Cambridge University Press has taken a gaming-inspired approach to language learning with the launch of a free English vocabulary mobile app, and the launch of a fun new vocabulary learning system on its Cambridge Dictionaries Online site.
The Wordpic! mobile app helps learners with their English vocabulary by pitching players against the clock to pick the pictures that match each word. There are six game boards with up to six 'mutators', which can change the difficulty level of the game. Players can then challenge friends on Twitter and Facebook to beat their score. The first game available in Wordpic! focuses on sport, with more subjects due to be released soon.
Cambridge Dictionaries Online has also partnered with Memrise, a company that specialises in innovative language learning, to provide English vocabulary practice on the CDO site, which helps learners master particular words. Some word entries on http://dictionary.cambridge.org already contain the new Memrise links, with up to 1,000 expected by October – allowing learners to systematically build their vocabulary.

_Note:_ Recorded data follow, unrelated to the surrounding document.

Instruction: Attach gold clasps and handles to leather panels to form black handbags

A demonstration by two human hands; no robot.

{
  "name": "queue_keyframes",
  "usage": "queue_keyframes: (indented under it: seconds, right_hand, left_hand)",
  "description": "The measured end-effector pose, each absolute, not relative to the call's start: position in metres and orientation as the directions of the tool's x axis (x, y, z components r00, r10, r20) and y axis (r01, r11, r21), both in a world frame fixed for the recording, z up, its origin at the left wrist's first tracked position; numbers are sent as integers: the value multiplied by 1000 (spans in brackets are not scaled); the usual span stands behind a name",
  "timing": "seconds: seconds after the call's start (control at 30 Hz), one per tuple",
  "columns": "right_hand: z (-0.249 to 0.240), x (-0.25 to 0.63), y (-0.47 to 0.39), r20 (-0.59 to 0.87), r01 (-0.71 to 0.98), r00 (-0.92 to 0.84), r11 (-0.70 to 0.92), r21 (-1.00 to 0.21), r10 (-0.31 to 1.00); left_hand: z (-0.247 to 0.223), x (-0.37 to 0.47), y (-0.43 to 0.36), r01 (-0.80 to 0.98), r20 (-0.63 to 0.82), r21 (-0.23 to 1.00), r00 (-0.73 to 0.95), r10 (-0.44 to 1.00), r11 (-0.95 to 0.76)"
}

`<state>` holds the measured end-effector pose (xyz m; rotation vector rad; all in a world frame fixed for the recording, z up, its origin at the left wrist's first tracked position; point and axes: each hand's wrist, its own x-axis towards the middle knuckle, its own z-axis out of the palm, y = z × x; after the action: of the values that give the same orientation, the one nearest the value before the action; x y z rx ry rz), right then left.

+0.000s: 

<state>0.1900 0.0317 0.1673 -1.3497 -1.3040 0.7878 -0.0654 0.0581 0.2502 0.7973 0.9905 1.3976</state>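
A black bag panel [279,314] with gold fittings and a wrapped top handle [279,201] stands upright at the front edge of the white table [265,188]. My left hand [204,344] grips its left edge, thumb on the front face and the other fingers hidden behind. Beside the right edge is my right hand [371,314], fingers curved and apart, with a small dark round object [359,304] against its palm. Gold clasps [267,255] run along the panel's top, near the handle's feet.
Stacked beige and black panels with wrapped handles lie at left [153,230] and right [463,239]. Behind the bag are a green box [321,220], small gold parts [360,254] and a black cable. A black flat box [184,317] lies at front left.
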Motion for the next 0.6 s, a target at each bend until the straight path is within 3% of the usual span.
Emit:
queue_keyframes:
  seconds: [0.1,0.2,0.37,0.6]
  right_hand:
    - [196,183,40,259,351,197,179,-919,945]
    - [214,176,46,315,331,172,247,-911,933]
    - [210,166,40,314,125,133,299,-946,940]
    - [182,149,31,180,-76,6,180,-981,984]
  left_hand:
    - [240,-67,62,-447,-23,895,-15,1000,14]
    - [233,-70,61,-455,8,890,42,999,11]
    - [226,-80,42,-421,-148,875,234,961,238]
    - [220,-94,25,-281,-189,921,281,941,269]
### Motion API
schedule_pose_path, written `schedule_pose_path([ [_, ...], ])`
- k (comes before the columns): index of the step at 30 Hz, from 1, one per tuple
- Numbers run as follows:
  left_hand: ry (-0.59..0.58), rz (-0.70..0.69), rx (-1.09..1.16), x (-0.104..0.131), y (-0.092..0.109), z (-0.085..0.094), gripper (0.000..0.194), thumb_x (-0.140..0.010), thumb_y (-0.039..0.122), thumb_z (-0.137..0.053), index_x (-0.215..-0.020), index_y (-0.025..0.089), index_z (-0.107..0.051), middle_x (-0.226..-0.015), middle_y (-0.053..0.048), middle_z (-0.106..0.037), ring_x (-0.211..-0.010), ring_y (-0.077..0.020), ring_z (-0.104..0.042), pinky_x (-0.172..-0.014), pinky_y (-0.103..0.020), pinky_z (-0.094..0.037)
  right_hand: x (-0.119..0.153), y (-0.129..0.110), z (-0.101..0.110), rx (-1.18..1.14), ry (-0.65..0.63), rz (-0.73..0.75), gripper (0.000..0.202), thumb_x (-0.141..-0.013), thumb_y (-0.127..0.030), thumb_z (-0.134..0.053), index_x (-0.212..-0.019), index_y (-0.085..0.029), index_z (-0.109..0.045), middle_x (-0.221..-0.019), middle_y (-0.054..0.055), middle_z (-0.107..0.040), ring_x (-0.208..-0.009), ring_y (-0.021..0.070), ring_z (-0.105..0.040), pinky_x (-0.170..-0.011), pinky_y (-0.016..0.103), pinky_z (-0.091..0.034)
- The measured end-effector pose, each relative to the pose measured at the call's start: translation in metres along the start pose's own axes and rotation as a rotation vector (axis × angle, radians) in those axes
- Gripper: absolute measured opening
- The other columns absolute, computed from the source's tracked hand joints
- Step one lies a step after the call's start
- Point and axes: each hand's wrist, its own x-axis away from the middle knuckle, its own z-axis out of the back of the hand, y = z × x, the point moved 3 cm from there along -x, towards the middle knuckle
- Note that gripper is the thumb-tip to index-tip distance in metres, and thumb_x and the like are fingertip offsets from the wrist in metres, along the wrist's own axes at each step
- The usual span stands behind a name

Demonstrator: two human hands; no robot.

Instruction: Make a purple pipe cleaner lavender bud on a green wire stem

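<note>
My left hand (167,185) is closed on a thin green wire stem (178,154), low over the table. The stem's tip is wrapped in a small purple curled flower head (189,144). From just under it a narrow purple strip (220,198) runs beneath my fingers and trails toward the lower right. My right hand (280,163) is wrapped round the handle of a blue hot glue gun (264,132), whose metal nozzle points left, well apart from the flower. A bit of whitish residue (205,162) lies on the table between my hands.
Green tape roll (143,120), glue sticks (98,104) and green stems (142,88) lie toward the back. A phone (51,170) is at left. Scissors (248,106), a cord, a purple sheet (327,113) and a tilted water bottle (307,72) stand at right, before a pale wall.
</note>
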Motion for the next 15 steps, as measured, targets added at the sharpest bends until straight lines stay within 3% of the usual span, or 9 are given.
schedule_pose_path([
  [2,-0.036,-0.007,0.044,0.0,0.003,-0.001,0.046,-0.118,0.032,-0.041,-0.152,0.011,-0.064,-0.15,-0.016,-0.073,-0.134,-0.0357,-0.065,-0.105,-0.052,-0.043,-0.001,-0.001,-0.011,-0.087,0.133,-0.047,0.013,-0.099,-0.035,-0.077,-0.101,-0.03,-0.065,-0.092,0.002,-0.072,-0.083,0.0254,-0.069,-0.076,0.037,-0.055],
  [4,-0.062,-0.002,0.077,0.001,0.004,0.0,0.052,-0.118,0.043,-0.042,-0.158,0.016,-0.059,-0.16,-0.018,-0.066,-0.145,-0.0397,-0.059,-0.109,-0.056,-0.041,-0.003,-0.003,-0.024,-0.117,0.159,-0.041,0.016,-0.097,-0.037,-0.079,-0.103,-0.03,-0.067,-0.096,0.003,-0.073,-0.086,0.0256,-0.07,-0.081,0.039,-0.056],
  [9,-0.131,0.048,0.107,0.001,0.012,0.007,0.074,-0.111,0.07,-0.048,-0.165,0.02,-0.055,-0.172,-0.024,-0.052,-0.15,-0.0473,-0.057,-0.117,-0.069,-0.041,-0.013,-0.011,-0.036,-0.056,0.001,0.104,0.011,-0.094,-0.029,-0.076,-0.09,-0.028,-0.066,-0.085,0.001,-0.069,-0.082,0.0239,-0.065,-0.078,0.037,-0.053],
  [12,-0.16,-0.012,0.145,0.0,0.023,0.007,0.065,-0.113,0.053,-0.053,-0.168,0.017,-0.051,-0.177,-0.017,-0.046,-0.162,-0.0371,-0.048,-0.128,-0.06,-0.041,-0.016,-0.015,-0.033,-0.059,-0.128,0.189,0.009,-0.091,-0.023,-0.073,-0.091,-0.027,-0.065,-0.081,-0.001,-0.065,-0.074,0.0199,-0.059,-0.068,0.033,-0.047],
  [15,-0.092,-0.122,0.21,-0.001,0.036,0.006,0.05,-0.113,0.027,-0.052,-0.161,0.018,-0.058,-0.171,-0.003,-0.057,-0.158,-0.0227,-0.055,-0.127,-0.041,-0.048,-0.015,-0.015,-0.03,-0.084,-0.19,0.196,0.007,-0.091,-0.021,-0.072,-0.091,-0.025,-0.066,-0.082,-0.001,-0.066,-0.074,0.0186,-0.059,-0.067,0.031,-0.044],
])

Ed Cooke, Co-founder and CEO of Memrise, as well as author and Grand Master of Memory, said: "We share with the lexicographers of Cambridge a great love for words, and we're thrilled and honoured by this opportunity to provide compelling learning experiences to visitors to Cambridge Dictionaries Online, so that they can now remember and practise the words they look up."
Paul Heacock, Publishing Manager at Cambridge University Press, said: "As the world's oldest publisher, we have to make sure we are always innovating, and that we are developing our products in line with what our customers want. We know that games can teach you something, as people are more engaged when playing them, so we wanted to develop a fun English learning app that would really help people master particular pieces of vocabulary.
"Our new partnership with Memrise is also really exciting, as they know how to use brain science to help people learn faster. They are the experts in memory and the techniques that they develop embody the very best knowledge about how our brains work, helping people to learn as quickly and effortlessly as possible."